YOUR OBJECTIVE →
Give the listing again exactly, skipping any pictures it holds.

MATERIAL PROVIDED →
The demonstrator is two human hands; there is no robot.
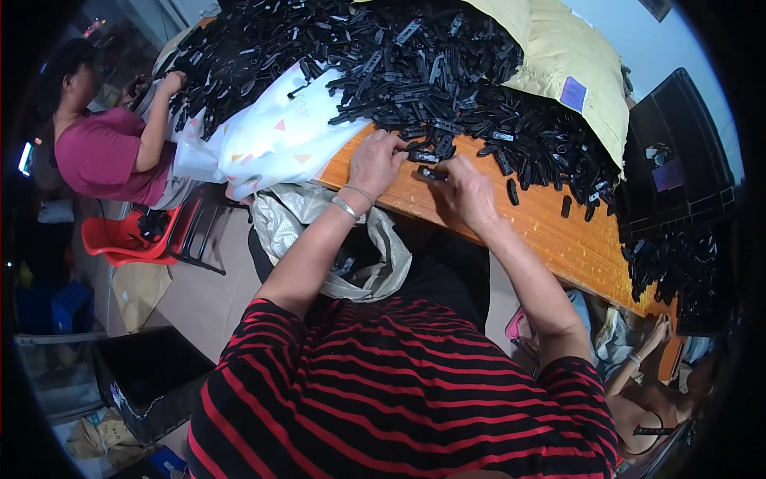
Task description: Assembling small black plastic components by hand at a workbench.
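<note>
Black parts [423, 68], orange-brown table [550, 251], red-striped black shirt [399, 383], pale yellow sack [574, 56]

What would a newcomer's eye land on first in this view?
Probably the huge heap of small, elongated black plastic-looking pieces spread over the far side of the orange-brown wooden table. Next, the black-and-red striped fabric shirt filling the lower middle, with the person's left hand and right hand above it at the near table edge. The red plastic chair stands out at left.
</note>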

WRITTEN ANSWER →
The demonstrator is two human hands; there is no robot.
Task description: Assembling small black plastic components by hand at a workbench.
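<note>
Black parts [423, 68], orange-brown table [550, 251], red-striped black shirt [399, 383], pale yellow sack [574, 56]

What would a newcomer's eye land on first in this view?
Probably the huge heap of small, elongated black plastic-looking pieces spread over the far side of the orange-brown wooden table. Next, the black-and-red striped fabric shirt filling the lower middle, with the person's left hand and right hand above it at the near table edge. The red plastic chair stands out at left.
</note>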

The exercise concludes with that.